Mary, distressed, said, “How can we tell Lyra?”
“Wait until she asks,” said Serafina. “And she might not. In any case, she has her symbol reader; that will tell her anything she wants to know.”
They sat in silence for a while, companionably, as the stars slowly wheeled in the sky.
“Can you see ahead and guess what they’ll choose to do?” said Mary.
“No, but if Lyra returns to her own world, then I will be her sister as long as she lives. What will you do?”
“I . . .” Mary began, and found she hadn’t considered that for a moment. “I suppose I belong in my own world. Though I’ll be sorry to leave this one; I’ve been very happy here. The happiest I’ve ever been in my life, I think.”
“Well, if you do return home, you shall have a sister in another world,” said Serafina, “and so shall I. We shall see each other again in a day or so, when the ship arrives, and we’ll talk more on the voyage home; and then we’ll part forever. Embrace me now, sister.”
Mary did so, and Serafina Pekkala flew away on her cloud-pine branch over the reeds, over the marshes, over the mudflats and the beach, and over the sea, until Mary could see her no more.
At about the same time, one of the large blue lizards came across the body of Father Gomez.
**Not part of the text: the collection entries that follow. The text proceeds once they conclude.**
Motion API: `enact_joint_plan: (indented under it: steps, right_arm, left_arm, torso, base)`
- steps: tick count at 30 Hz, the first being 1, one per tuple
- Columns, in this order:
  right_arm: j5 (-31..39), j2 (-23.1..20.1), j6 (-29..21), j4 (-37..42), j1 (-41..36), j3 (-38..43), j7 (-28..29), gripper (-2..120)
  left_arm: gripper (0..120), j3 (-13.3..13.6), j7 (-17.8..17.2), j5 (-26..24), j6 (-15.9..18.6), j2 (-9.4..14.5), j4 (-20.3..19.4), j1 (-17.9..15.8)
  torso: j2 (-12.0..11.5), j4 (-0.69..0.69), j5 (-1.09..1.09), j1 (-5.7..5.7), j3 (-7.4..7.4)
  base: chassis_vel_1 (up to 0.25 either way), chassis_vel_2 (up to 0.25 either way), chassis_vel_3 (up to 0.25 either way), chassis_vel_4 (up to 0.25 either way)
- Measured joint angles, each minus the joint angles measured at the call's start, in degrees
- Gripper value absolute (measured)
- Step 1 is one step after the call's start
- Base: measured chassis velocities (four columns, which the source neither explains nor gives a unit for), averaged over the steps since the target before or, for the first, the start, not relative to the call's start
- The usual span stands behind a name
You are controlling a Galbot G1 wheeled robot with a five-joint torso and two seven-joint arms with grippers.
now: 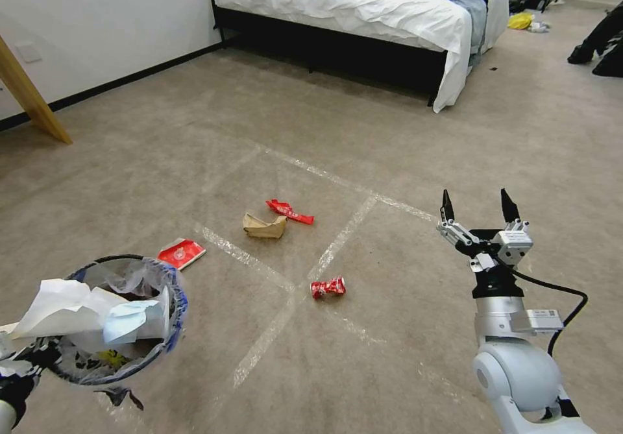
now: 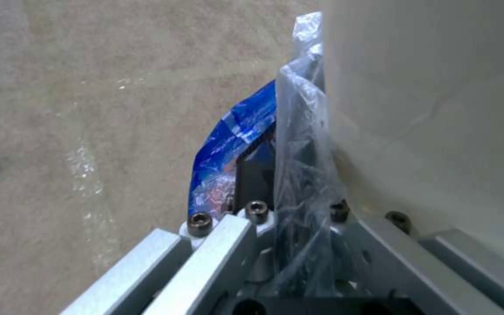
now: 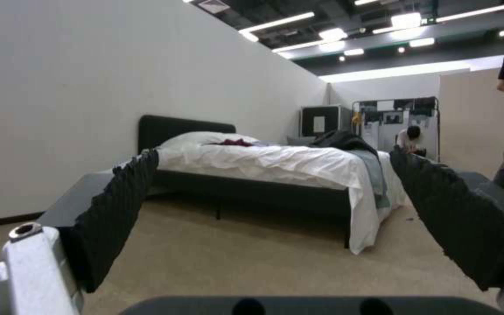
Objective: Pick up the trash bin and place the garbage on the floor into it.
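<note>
The trash bin (image 1: 170,304), round with a dark rim and a crinkled clear liner, hangs low at my left, holding white paper (image 1: 61,301) and a blue mask (image 1: 126,320). My left gripper (image 2: 290,168) is shut on its rim and liner, with the bin's wall (image 2: 427,109) right beside it. Garbage lies on the taped floor (image 1: 389,135): a flat red packet (image 1: 181,253), brown paper (image 1: 264,226), a red wrapper (image 1: 290,211) and a crushed red can (image 1: 328,287). My right gripper (image 1: 478,208) (image 3: 272,155) is open and empty, raised to the right of the can.
A bed (image 1: 363,6) with white sheets and dark clothes stands at the back. A slanted wooden leg (image 1: 29,96) leans by the left wall. Dark bags (image 1: 600,48) and a yellow item (image 1: 521,21) lie far right. Open carpet spreads around the litter.
</note>
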Motion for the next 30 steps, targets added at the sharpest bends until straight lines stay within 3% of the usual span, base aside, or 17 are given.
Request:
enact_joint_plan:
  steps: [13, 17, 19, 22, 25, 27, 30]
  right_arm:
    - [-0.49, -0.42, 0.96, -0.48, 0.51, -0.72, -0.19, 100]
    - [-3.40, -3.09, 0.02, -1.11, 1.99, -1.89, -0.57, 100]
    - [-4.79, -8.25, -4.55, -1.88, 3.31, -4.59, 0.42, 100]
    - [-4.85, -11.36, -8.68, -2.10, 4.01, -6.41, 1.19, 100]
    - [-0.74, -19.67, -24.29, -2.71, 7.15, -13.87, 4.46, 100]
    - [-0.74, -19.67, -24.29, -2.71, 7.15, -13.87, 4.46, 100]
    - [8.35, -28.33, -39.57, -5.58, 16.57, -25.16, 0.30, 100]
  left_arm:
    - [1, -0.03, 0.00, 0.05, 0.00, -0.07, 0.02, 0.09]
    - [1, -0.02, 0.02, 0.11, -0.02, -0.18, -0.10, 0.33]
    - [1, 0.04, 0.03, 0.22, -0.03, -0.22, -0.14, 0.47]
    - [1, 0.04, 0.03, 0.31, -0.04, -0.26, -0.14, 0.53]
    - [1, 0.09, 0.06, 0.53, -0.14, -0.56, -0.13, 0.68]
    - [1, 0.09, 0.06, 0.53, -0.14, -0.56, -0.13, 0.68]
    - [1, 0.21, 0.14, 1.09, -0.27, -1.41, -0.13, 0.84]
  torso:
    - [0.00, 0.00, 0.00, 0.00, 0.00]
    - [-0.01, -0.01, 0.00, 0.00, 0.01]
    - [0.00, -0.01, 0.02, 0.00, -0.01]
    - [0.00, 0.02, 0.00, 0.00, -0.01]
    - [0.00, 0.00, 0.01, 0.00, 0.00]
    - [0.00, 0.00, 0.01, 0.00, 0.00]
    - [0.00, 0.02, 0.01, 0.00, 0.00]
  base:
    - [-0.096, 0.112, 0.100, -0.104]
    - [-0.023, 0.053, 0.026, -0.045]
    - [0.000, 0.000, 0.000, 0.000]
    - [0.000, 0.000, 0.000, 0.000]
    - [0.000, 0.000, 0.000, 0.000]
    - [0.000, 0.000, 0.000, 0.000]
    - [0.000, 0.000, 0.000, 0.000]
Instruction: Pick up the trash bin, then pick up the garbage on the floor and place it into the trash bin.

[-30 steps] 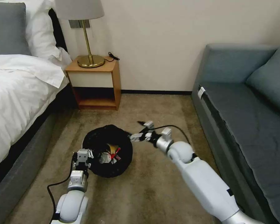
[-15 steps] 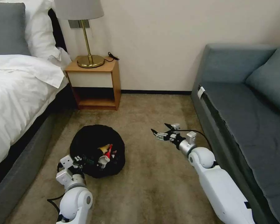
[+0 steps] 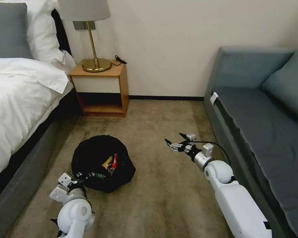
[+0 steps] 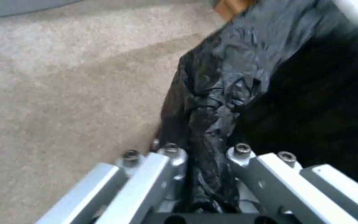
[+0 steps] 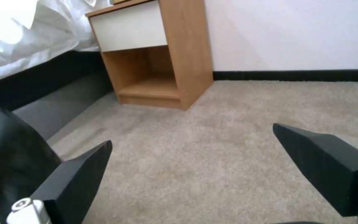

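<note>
While left gripper (image 3: 78,175) seemingly pinches trash bin (image 3: 101,162) rim, right gripper (image 3: 175,142) spread over bare carpet (image 3: 162,198)

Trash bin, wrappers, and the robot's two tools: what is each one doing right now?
trash bin: on the carpet, bag liner pinched at its rim
left tool: shut on the bin's black bag liner
right tool: open, holding nothing, above the carpet
garbage: wrappers lying inside the bin

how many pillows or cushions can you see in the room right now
3: a grey pillow and a white pillow at the head of the bed, and a grey-blue cushion on the sofa. More may lie out of frame.
</note>
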Robot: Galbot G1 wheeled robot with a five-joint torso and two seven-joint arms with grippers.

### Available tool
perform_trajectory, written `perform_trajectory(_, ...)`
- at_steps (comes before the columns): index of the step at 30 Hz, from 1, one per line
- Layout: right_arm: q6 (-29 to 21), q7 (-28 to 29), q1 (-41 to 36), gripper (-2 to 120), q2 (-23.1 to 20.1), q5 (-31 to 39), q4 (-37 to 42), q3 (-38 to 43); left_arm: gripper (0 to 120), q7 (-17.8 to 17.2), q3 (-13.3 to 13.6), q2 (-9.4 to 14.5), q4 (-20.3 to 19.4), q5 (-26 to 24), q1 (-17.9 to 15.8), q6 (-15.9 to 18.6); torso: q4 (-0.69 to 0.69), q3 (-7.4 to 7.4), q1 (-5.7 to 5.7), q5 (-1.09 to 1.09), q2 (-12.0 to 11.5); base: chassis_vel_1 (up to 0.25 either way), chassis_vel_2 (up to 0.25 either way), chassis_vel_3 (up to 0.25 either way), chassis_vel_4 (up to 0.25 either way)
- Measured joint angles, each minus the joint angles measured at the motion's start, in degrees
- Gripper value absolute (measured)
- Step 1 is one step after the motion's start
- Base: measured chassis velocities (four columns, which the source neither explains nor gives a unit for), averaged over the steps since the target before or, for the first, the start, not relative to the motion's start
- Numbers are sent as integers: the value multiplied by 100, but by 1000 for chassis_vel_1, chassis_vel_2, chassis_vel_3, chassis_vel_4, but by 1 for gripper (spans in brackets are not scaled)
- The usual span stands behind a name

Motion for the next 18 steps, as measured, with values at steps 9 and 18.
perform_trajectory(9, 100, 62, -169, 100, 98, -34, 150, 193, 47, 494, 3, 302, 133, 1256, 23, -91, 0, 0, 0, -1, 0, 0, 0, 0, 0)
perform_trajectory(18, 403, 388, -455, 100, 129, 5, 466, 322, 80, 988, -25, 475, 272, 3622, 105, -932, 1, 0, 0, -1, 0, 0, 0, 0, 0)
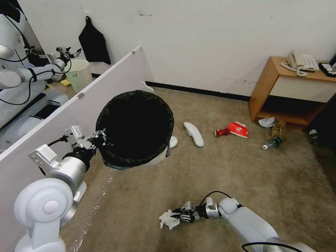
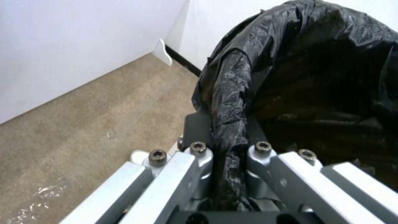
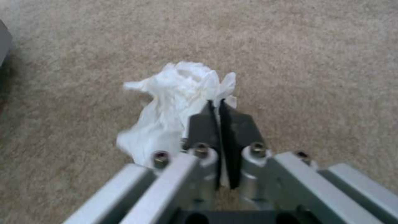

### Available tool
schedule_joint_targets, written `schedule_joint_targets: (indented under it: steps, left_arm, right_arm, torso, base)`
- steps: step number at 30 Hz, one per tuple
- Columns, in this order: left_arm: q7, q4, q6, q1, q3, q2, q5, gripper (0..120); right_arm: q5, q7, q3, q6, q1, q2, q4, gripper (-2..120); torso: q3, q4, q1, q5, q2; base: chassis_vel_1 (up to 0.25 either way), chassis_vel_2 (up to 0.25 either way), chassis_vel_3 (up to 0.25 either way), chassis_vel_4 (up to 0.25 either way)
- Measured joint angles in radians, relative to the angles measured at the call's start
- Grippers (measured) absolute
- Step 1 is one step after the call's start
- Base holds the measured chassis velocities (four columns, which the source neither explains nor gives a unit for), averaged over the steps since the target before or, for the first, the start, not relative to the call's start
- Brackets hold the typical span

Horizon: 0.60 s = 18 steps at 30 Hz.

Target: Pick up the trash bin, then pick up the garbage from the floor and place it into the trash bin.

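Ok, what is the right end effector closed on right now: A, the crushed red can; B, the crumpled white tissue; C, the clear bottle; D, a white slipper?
B: the right end effector is pinched shut on an edge of the crumpled white tissue, low over the carpet.

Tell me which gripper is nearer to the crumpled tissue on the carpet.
The right gripper: it is shut on the crumpled tissue. The left gripper is farther away, shut on the trash bin rim.

Lighting even and bright, no hard shadows. Head view bends straight lines toward its edges. The bin liner (image 1: 134, 127) reads featureless black. Glare streaks the carpet (image 1: 94, 206) lower left. Both wrist views soft, foregrounds blurred.
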Motion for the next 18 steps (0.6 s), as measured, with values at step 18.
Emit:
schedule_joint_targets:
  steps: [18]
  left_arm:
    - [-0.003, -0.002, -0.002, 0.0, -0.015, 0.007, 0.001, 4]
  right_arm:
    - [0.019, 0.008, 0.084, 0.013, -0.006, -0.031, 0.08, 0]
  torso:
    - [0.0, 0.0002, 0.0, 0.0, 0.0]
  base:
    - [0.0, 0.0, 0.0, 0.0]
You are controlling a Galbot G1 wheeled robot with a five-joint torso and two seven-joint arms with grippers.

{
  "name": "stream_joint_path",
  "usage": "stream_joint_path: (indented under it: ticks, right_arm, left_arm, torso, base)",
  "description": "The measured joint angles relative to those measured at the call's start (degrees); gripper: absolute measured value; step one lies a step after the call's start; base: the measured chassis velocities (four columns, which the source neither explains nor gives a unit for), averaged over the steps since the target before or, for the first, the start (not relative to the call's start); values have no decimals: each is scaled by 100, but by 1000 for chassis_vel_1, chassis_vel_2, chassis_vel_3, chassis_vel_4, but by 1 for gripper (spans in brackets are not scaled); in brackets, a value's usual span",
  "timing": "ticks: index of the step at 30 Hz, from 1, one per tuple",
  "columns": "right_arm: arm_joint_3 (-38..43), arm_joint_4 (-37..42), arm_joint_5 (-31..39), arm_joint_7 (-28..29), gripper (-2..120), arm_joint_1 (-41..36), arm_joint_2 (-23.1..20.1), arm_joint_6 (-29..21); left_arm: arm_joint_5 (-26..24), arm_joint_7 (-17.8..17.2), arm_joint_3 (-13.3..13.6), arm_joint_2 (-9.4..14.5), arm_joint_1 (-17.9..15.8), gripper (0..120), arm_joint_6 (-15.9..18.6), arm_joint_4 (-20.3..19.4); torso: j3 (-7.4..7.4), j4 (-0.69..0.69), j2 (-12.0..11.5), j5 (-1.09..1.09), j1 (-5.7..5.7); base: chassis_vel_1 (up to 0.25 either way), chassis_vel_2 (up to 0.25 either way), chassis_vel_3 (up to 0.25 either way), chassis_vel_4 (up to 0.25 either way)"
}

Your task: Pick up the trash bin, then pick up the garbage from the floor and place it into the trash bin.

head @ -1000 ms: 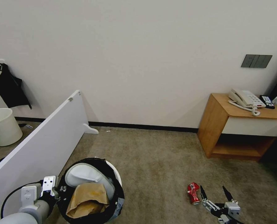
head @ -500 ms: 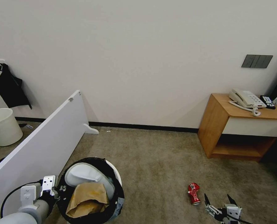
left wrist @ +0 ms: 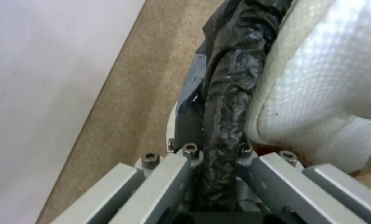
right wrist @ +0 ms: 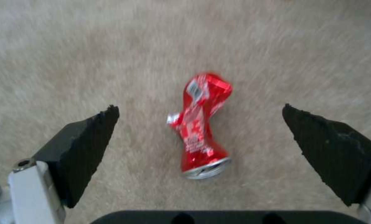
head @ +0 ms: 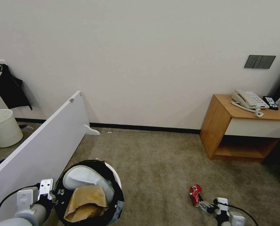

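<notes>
The left gripper (head: 56, 196) holds the trash bin (head: 116, 175) at the lower left of the head view, its jaws clamped on the black bag (left wrist: 227, 93) folded over the rim; the left wrist view shows the crumpled bag edge pinched between the two grey fingers (left wrist: 169, 174). The bin sits just beside a long white board (head: 42, 147) that leans along the carpet (head: 158, 163) toward the wall. Inside the bin lie a white slipper (head: 86, 180) and, in front of it, a piece of brown cardboard (head: 85, 204); the slipper's textured white side (left wrist: 318, 93) presses against the bag near the gripper.

The right gripper (head: 205, 205) is low over the carpet at the lower right of the head view, just beside a crushed red can (head: 195, 194). In the right wrist view its jaws stand wide apart, one black fingertip (right wrist: 88, 146) on each side of the can (right wrist: 200, 124), neither touching it. The can lies on its side on the carpet, dented in the middle, its open silver end toward the wrist.

Farther back, a cream bucket (head: 3, 127) stands by the wall at the left, with a black bag (head: 11, 88) hanging above it. At the right a wooden side table (head: 227, 125) carries a telephone (head: 248, 100) near its back edge
</notes>
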Motion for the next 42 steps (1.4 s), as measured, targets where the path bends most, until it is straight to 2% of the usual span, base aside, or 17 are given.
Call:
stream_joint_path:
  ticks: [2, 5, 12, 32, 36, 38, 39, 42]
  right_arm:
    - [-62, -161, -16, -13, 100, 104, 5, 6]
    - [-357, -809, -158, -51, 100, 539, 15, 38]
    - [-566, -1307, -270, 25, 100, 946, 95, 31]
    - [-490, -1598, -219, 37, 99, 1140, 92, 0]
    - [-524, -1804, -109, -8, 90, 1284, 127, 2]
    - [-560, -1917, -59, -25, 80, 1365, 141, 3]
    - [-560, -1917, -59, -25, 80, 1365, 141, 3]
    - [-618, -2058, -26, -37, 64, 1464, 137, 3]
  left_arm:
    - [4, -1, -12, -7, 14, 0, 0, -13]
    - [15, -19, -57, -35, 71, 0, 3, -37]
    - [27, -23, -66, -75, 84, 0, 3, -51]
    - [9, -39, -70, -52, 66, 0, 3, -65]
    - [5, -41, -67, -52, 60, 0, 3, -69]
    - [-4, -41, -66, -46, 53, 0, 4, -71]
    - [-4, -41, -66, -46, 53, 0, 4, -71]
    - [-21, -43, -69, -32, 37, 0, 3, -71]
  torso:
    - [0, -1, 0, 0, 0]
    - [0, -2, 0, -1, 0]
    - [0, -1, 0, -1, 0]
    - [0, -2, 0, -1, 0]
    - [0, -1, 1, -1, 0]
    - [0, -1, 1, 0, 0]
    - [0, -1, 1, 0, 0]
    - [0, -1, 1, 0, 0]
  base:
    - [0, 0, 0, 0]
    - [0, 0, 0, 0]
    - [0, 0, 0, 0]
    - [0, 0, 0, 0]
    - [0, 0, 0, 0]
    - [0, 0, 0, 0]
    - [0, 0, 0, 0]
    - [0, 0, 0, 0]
Will and Lyra had returned to the village that afternoon by a different route and hadn’t seen it; the priest lay undisturbed where Balthamos had laid him. The lizards were scavengers, but they were mild and harmless creatures, and by an ancient understanding with the mulefa, they were entitled to take any creature left dead after dark.
The lizard dragged the priest’s body back to her nest, and her children feasted very well. As for the rifle, it lay in the grass where Father Gomez had laid it down, quietly turning to rust.